▶ Exercise:
In the listing below, find each line containing "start" and report it.

▶ Data block:
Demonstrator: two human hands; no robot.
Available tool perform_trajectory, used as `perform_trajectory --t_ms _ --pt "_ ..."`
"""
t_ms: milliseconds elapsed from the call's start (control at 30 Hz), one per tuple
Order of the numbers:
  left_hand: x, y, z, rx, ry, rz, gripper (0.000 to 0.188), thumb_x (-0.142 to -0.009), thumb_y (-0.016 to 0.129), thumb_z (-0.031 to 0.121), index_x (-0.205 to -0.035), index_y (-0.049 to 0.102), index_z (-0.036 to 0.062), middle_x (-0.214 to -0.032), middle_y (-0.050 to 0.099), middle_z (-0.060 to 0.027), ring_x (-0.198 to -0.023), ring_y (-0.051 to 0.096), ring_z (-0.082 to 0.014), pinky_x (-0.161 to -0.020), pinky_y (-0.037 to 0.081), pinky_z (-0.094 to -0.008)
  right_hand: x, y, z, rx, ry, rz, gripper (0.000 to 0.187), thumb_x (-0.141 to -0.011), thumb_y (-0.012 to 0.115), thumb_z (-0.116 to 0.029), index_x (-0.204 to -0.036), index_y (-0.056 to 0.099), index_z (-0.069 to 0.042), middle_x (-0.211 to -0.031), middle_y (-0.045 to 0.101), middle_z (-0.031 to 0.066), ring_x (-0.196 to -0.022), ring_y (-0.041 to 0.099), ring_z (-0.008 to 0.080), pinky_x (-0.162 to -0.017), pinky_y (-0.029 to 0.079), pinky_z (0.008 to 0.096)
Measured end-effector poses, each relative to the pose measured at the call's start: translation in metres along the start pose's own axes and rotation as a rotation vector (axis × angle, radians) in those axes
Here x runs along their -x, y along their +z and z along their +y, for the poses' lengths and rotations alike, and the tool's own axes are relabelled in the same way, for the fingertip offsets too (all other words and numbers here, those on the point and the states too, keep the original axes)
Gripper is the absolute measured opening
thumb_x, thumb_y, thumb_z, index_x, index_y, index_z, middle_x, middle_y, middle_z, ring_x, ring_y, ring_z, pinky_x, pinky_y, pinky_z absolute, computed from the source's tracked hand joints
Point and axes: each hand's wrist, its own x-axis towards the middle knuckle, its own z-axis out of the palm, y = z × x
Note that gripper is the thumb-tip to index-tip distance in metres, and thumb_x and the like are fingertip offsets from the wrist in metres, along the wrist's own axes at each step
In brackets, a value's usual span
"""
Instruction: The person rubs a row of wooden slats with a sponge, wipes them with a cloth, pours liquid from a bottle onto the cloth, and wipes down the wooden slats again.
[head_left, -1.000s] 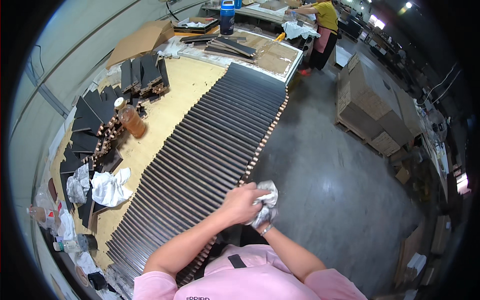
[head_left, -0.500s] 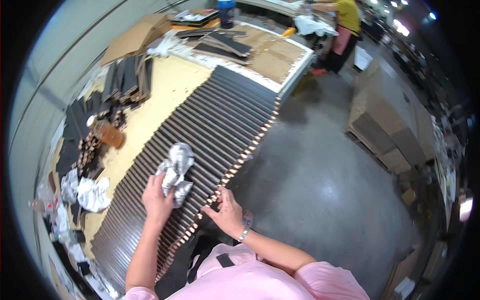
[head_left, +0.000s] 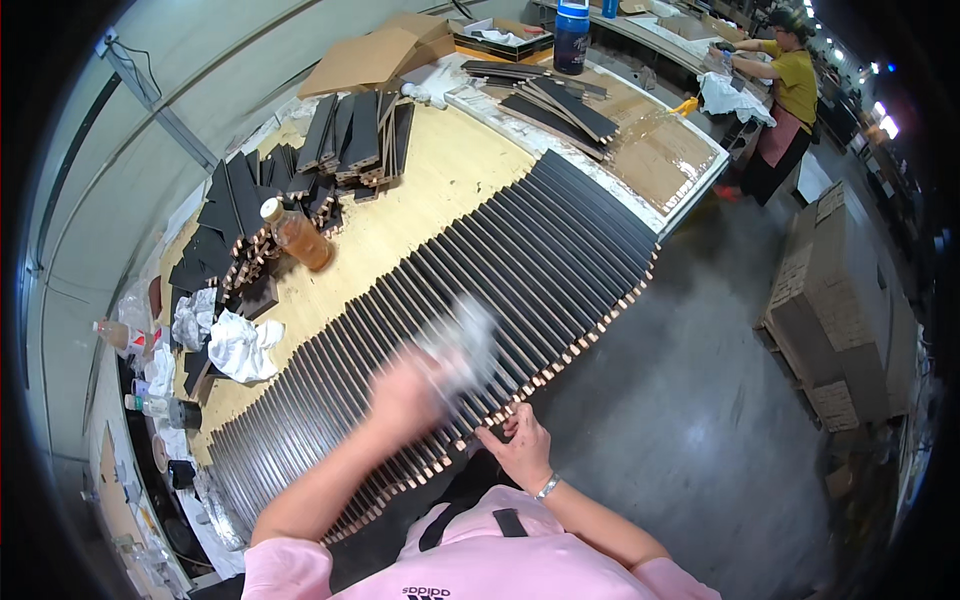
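Observation:
Long black wooden strips (head_left: 540, 250) lie side by side in a slanting row along the table, their bare wood ends at the near edge. My left hand (head_left: 408, 395), smeared by motion, is closed on a crumpled white rag (head_left: 462, 345) over the middle of the row. The rag is blurred too, and it hides the strips under it. At the near edge, my right hand (head_left: 522, 448), with a bracelet at the wrist, has its thumb and bent fingers around a few strip ends.
Loose dark strips (head_left: 345, 140) lie piled on the far left of the table (head_left: 450, 165), beside a bottle of amber liquid (head_left: 300, 238) and white rags (head_left: 242, 345). A blue tumbler (head_left: 571, 40) stands at the back. Boxes (head_left: 835, 310) are stacked on the right; a person (head_left: 785, 90) works beyond.
My left hand has swept right and away across the strips with the rag. My right hand has shifted right along the strip ends. The whole view has turned, showing more of the back.

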Motion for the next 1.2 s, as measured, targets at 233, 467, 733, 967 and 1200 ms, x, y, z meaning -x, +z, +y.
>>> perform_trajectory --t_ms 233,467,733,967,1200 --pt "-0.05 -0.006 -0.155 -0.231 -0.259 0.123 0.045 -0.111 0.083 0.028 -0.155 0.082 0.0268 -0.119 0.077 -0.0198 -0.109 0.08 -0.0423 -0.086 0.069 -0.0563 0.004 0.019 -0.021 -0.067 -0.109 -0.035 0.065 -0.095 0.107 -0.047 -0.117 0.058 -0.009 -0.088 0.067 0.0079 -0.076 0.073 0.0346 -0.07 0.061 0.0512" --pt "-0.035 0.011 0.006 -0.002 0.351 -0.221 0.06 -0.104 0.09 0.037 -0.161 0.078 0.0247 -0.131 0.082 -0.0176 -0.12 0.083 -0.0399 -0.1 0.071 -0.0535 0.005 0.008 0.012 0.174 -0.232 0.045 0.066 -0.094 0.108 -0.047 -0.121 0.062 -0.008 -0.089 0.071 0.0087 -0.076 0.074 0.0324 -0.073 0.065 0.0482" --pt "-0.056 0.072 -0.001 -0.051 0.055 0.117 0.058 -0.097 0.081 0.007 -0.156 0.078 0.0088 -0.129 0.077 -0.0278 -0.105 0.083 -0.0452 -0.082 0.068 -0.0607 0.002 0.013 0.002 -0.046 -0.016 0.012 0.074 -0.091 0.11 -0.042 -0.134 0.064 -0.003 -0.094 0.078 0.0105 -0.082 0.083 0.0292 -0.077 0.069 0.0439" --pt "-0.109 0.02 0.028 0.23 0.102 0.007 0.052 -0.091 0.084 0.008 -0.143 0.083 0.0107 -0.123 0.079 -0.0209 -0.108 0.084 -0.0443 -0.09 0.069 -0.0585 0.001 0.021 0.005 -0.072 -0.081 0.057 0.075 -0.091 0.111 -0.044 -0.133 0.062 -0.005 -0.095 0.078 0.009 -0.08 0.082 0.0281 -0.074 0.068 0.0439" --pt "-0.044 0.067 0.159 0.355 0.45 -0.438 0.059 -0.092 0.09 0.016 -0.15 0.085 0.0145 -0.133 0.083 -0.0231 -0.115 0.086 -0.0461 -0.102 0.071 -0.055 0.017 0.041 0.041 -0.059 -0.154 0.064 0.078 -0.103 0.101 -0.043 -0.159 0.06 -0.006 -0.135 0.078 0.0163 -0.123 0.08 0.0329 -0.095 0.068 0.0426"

▶ Answer section:
t_ms: milliseconds elapsed from the call's start (control at 30 Hz), one per tuple
Measured end-effector poses, each relative to the pose measured at the call's start: translation in metres along the start pose's own axes and rotation as a rotation vector (axis × angle, radians) in those axes

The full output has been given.